Marcello Introna, nato a Bari nel 1977, si è laureato in Medicina Veterinaria e ha un dottorato di ricerca, all’Università di Bari. È autore e sceneggiatore, attore e chitarrista. Si imbatte nel mostro di Bari quasi per caso, leggendo un articolo e riesce, tramite le giuste conoscenze, a riportare alla luce il faldone sepolto. Il romanzo, prima di essere edito da Mondadori, venne pubblicato nel 2012 da una casa editrice pugliese ed ebbe un discreto successo locale. A Introna non interessa comprendere le ragioni – pressoché insondabili – delle azioni di Franco Percoco. La sua è un’empatia immediata, curiosa e tenace per Franco e la sua vicenda famigliare. Sin dall’incipit, dove troviamo Franco tredicenne col fratello Vittorio, colti con le mani nel sacco dopo aver razziato da un appartamento due bottiglie di spumante e un cesto di fichi secchi, a Introna interessa il “prima”, l’accompagnare Franco nelle sue giornate, accarezzare i suoi umori, ciò che lo rendeva di volta in volta silenzioso, ombroso, rancoroso, cosa lo faceva trepidare di speranza e avvampare di felicità prima di varcare i cancelli del suo inferno personale, senza giudicare o avanzare condanne. Alle modalità dell’omicidio viene dedicato solo un capitolo, e al processo qualche scarno accenno.
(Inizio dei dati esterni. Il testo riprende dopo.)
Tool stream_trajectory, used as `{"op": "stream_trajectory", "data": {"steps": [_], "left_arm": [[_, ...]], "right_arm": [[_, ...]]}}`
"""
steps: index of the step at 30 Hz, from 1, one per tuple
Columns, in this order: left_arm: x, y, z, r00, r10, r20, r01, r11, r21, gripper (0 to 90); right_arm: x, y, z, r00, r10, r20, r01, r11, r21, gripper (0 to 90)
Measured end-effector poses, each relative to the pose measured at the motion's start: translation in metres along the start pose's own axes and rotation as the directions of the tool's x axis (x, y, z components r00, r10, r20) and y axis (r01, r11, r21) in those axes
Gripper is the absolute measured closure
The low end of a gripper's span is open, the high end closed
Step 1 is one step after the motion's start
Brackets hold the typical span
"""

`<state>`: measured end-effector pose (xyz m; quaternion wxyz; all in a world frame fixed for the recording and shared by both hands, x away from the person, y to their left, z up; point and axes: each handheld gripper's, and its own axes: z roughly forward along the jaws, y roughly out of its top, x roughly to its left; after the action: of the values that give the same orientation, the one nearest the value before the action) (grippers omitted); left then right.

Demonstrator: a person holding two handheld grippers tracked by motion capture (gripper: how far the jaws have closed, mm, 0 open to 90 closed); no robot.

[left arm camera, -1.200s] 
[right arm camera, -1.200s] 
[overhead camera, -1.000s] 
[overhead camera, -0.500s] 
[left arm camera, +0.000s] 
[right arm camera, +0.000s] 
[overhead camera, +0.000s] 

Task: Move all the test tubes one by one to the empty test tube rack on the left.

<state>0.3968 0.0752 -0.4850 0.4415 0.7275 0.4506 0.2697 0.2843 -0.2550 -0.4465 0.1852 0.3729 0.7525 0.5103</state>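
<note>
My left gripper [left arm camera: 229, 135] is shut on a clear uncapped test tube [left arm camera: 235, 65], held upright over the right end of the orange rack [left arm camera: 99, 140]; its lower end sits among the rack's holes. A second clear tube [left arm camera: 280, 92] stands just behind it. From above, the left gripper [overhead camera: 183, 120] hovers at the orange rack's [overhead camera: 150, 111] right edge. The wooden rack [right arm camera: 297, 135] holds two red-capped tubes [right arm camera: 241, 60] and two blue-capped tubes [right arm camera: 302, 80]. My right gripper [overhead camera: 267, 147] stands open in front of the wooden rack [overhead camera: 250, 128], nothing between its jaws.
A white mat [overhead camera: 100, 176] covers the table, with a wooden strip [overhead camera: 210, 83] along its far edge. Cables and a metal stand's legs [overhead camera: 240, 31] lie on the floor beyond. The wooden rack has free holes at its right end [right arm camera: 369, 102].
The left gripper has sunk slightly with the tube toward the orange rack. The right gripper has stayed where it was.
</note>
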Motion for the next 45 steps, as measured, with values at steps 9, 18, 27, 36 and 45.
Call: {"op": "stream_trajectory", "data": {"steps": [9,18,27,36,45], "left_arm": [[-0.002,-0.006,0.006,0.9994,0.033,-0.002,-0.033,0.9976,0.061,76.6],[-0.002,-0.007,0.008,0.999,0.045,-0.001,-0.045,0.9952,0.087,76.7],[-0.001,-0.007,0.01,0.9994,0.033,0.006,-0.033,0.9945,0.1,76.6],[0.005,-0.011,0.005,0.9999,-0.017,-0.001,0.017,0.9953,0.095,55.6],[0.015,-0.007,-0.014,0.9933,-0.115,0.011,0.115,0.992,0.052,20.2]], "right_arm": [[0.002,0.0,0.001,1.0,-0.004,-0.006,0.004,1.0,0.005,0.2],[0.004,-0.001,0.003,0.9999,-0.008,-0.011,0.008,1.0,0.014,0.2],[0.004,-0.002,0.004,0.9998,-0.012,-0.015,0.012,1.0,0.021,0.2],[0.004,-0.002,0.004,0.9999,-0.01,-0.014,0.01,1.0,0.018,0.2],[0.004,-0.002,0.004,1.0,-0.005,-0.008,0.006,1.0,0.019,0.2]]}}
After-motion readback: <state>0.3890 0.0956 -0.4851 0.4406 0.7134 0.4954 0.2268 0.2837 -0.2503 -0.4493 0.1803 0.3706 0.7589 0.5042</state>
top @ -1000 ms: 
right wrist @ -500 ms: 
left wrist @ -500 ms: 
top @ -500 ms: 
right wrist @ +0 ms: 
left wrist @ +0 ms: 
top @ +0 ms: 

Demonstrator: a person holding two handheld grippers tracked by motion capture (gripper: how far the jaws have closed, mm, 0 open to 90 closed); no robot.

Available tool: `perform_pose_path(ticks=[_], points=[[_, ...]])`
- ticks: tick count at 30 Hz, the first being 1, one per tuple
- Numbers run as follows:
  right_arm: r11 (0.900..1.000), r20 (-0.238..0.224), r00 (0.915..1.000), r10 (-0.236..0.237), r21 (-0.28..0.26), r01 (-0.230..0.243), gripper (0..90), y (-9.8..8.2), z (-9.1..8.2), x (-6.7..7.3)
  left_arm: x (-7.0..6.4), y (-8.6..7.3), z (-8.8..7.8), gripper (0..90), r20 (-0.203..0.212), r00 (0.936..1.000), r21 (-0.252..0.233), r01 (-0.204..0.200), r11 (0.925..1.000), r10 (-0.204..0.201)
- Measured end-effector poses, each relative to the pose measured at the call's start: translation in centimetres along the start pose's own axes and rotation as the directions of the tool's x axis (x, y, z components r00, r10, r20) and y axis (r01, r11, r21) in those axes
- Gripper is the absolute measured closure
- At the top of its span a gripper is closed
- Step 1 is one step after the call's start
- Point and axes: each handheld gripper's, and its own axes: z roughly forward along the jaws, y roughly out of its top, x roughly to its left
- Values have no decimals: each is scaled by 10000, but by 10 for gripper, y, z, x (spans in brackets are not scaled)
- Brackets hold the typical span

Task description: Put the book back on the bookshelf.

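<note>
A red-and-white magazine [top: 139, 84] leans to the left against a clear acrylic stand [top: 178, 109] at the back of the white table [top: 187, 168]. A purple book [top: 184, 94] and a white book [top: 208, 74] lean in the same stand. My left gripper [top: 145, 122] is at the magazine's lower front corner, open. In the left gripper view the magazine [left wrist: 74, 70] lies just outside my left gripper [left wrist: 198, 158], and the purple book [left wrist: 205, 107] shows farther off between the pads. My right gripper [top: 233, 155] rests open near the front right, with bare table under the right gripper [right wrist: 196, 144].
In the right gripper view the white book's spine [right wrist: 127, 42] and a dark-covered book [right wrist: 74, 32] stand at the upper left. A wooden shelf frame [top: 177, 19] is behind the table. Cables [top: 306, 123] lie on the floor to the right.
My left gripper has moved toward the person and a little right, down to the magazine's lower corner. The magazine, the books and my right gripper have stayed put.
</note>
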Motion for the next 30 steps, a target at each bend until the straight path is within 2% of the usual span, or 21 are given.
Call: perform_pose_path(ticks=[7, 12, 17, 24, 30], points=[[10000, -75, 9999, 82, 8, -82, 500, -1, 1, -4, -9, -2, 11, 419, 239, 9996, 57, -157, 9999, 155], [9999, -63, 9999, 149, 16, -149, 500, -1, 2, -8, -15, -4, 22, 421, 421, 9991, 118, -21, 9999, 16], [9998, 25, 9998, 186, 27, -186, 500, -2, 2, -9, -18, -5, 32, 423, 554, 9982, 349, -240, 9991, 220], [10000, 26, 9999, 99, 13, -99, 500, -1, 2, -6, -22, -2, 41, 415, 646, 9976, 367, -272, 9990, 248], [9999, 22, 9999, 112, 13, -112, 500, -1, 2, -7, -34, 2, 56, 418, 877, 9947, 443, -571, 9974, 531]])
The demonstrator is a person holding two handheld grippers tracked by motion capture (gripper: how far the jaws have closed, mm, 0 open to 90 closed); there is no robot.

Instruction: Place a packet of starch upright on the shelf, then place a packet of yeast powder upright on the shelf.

Più che un romanzo noir il libro di Introna potrebbe caratterizzarsi come l’identikit psicologico di un pluriomicida, anche se lo stesso Franco Percoco sembra difficilmente imbrigliabile nelle categorie valide per altri omicidi seriali. Il modello ideale sembra essere il Truman Capote di A sangue freddo, anche se le peculiarità di Percoco sono una certa evanescenza, sorta di ritratto intimo e partecipe, privo di tecnicismi, servito da una scrittura piana che a volte si accende di qualche bizantinismo, con venature oniriche e surreali che fanno pensare a qualche racconto di Dino Buzzati, elementi sempre controllati e ben amalgamati, per convergere sulla figura, inquietante e sfaccettata, del mostro di Bari, del giovane che «[…] non aveva passioni, non aveva talenti, non aveva che un’intelligenza abbastanza raffinata per capire e non poter evitare di confessare a se stesso di non avere passioni né talenti». Ora, però, era passato di grado, e si sarebbe compiaciuto del suo nome, che sarebbe risuonato per sempre evocando terrore e morte (non si era forse registrato con quel nome, nella pensione di Ischia dove si era rifugiato dopo aver lasciato Bari?), sarebbe entrato nel linguaggio comune, come carta, pane, latte. Franco Percoco sarebbe divenuto forse un modo di dire e, in effetti, fu così per molto tempo: «E cci sì Franghe Percoco?». Questo si sarebbe detto per descrivere un atteggiamento efferato o per chi mostrasse segni di squilibrio: «Chi sei, Franco Percoco?».